Directions — An exact copy of all the data below is required.

Records drawn from a dataset:

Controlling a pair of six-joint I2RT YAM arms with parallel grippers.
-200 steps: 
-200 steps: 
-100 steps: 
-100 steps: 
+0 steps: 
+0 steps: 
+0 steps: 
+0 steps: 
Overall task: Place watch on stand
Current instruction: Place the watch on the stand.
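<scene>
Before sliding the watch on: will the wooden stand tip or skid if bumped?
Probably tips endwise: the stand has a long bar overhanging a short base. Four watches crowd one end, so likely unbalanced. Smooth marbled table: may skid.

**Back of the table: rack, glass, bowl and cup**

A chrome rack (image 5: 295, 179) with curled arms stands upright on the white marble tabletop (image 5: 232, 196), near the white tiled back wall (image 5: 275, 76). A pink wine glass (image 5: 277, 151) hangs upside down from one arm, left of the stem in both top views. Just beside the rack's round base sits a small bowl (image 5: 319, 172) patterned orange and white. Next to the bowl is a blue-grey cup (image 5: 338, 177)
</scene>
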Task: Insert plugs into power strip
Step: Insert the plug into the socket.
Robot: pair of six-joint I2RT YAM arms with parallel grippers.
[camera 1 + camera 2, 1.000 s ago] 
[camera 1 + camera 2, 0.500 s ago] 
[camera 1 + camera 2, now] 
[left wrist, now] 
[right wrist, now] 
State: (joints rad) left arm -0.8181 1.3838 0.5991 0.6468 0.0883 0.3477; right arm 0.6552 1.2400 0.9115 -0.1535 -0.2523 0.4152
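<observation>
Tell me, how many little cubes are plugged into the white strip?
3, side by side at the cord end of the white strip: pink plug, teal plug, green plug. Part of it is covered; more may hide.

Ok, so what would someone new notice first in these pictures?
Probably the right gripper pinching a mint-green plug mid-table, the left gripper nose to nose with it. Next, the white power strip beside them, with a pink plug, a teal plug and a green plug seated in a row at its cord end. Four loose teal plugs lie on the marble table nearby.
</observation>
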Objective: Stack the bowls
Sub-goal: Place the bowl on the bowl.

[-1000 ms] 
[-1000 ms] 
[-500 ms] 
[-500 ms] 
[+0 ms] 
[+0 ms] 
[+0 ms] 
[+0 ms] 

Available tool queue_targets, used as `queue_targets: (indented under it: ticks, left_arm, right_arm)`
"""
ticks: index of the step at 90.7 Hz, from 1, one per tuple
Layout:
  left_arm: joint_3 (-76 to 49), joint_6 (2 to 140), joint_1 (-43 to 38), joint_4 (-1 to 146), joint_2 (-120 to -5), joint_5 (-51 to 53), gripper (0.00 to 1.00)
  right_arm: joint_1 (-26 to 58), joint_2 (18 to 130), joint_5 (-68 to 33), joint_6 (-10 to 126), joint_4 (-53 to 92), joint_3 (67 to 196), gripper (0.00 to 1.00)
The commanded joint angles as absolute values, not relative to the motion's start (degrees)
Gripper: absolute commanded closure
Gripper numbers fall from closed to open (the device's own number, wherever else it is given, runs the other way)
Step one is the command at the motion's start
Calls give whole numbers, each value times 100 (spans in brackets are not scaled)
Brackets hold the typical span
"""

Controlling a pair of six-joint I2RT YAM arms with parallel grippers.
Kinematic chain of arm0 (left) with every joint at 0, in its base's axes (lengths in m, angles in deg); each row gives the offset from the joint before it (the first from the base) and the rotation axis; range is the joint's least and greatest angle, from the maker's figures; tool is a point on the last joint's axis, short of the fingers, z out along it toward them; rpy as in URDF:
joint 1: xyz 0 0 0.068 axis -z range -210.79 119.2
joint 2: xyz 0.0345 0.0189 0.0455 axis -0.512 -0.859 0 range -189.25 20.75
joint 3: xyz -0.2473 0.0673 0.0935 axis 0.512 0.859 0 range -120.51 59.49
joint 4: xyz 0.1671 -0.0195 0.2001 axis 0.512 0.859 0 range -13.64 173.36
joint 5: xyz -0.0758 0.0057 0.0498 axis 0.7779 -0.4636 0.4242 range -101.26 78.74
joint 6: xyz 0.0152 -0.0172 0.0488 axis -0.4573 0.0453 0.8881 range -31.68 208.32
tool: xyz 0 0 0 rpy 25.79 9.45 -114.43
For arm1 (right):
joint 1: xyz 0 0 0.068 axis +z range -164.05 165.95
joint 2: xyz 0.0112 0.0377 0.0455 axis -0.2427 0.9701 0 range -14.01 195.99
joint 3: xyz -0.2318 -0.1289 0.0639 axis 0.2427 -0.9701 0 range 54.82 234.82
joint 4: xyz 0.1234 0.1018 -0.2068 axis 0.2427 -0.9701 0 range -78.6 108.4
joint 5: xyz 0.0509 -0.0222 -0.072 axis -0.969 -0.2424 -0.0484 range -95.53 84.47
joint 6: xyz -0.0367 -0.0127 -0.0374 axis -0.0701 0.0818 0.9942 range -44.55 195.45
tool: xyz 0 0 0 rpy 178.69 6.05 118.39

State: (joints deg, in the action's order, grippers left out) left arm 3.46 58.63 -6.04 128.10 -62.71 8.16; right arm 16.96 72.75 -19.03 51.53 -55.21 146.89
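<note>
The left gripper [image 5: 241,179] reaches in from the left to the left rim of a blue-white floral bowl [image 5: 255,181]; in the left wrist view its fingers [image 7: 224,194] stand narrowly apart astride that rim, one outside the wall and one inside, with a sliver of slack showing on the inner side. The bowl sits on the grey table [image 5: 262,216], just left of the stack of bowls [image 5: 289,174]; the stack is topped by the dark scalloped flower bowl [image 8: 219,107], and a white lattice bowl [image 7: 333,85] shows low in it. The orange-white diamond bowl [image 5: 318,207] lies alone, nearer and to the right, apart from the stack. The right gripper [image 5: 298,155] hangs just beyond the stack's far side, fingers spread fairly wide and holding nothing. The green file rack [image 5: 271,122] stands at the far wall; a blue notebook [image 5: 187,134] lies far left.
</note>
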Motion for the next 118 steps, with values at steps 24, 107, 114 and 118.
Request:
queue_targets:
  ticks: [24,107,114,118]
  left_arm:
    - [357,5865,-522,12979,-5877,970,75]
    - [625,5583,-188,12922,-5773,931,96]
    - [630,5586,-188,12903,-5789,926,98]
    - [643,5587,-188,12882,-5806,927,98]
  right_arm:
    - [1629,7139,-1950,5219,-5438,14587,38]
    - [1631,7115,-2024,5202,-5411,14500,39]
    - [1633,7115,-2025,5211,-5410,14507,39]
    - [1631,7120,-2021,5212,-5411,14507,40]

Problem solution —
Controlling a pair of six-joint I2RT YAM arms with parallel grippers.
-200 steps: 
-200 steps: 
-100 steps: 
-100 steps: 
+0 steps: 
+0 steps: 
+0 steps: 
+0 steps: 
Overall task: Place watch on stand
Current instruction: Place the watch on the stand.
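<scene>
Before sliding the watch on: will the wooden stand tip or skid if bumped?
Probably tips endwise: the stand has a long bar overhanging a short base. Four watches crowd one end, so likely unbalanced. Smooth marbled table: may skid.

**Back of the table: rack, glass, bowl and cup**

A chrome rack (image 5: 295, 179) with curled arms stands upright on the white marble tabletop (image 5: 232, 196), near the white tiled back wall (image 5: 275, 76). A pink wine glass (image 5: 277, 151) hangs upside down from one arm, left of the stem in both top views. Just beside the rack's round base sits a small bowl (image 5: 319, 172) patterned orange and white. Next to the bowl is a blue-grey cup (image 5: 338, 177)
</scene>
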Task: Insert plugs into power strip
Step: Insert the plug into the socket.
Robot: pair of six-joint I2RT YAM arms with parallel grippers.
[camera 1 + camera 2, 1.000 s ago] 
[camera 1 + camera 2, 0.500 s ago] 
[camera 1 + camera 2, now] 
[left wrist, now] 
[right wrist, now] 
State: (joints rad) left arm -0.8181 1.3838 0.5991 0.6468 0.0883 0.3477; right arm 0.6552 1.2400 0.9115 -0.1535 -0.2523 0.4152
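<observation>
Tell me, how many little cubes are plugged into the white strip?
3, side by side at the cord end of the white strip: pink plug, teal plug, green plug. Part of it is covered; more may hide.

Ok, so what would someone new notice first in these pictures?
Probably the right gripper pinching a mint-green plug mid-table, the left gripper nose to nose with it. Next, the white power strip beside them, with a pink plug, a teal plug and a green plug seated in a row at its cord end. Four loose teal plugs lie on the marble table nearby.
</observation>
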Objective: Stack the bowls
Sub-goal: Place the bowl on the bowl.

[-1000 ms] 
[-1000 ms] 
[-500 ms] 
[-500 ms] 
[+0 ms] 
[+0 ms] 
[+0 ms] 
[+0 ms] 

Available tool queue_targets, used as `queue_targets: (indented under it: ticks, left_arm, right_arm)`
"""
ticks: index of the step at 90.7 Hz, from 1, one per tuple
Layout:
  left_arm: joint_3 (-76 to 49), joint_6 (2 to 140), joint_1 (-43 to 38), joint_4 (-1 to 146), joint_2 (-120 to -5), joint_5 (-51 to 53), gripper (0.00 to 1.00)
  right_arm: joint_1 (-26 to 58), joint_2 (18 to 130), joint_5 (-68 to 33), joint_6 (-10 to 126), joint_4 (-53 to 92), joint_3 (67 to 196), gripper (0.00 to 1.00)
The commanded joint angles as absolute values, not relative to the motion's start (degrees)
Gripper: absolute commanded closure
Gripper numbers fall from closed to open (the device's own number, wherever else it is given, runs the other way)
Step one is the command at the motion's start
Calls give whole numbers, each value times 100 (spans in brackets are not scaled)
Brackets hold the typical span
"""

Controlling a pair of six-joint I2RT YAM arms with parallel grippers.
Kinematic chain of arm0 (left) with every joint at 0, in its base's axes (lengths in m, angles in deg); each row gives the offset from the joint before it (the first from the base) and the rotation axis; range is the joint's least and greatest angle, from the maker's figures; tool is a point on the last joint's axis, short of the fingers, z out along it toward them; rpy as in URDF:
joint 1: xyz 0 0 0.068 axis -z range -210.79 119.2
joint 2: xyz 0.0345 0.0189 0.0455 axis -0.512 -0.859 0 range -189.25 20.75
joint 3: xyz -0.2473 0.0673 0.0935 axis 0.512 0.859 0 range -120.51 59.49
joint 4: xyz 0.1671 -0.0195 0.2001 axis 0.512 0.859 0 range -13.64 173.36
joint 5: xyz -0.0758 0.0057 0.0498 axis 0.7779 -0.4636 0.4242 range -101.26 78.74
joint 6: xyz 0.0152 -0.0172 0.0488 axis -0.4573 0.0453 0.8881 range -31.68 208.32
tool: xyz 0 0 0 rpy 25.79 9.45 -114.43
For arm1 (right):
joint 1: xyz 0 0 0.068 axis +z range -164.05 165.95
joint 2: xyz 0.0112 0.0377 0.0455 axis -0.2427 0.9701 0 range -14.01 195.99
joint 3: xyz -0.2318 -0.1289 0.0639 axis 0.2427 -0.9701 0 range 54.82 234.82
joint 4: xyz 0.1234 0.1018 -0.2068 axis 0.2427 -0.9701 0 range -78.6 108.4
joint 5: xyz 0.0509 -0.0222 -0.072 axis -0.969 -0.2424 -0.0484 range -95.53 84.47
joint 6: xyz -0.0367 -0.0127 -0.0374 axis -0.0701 0.0818 0.9942 range -44.55 195.45
tool: xyz 0 0 0 rpy 178.69 6.05 118.39

State: (joints deg, in the action's order, grippers left out) left arm 3.46 58.63 -6.04 128.10 -62.71 8.16; right arm 16.96 72.75 -19.03 51.53 -55.21 146.89
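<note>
The left gripper [image 5: 241,179] reaches in from the left to the left rim of a blue-white floral bowl [image 5: 255,181]; in the left wrist view its fingers [image 7: 224,194] stand narrowly apart astride that rim, one outside the wall and one inside, with a sliver of slack showing on the inner side. The bowl sits on the grey table [image 5: 262,216], just left of the stack of bowls [image 5: 289,174]; the stack is topped by the dark scalloped flower bowl [image 8: 219,107], and a white lattice bowl [image 7: 333,85] shows low in it. The orange-white diamond bowl [image 5: 318,207] lies alone, nearer and to the right, apart from the stack. The right gripper [image 5: 298,155] hangs just beyond the stack's far side, fingers spread fairly wide and holding nothing. The green file rack [image 5: 271,122] stands at the far wall; a blue notebook [image 5: 187,134] lies far left.
</note>
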Motion for the next 118 steps, with values at steps 24, 107, 114 and 118.
Request:
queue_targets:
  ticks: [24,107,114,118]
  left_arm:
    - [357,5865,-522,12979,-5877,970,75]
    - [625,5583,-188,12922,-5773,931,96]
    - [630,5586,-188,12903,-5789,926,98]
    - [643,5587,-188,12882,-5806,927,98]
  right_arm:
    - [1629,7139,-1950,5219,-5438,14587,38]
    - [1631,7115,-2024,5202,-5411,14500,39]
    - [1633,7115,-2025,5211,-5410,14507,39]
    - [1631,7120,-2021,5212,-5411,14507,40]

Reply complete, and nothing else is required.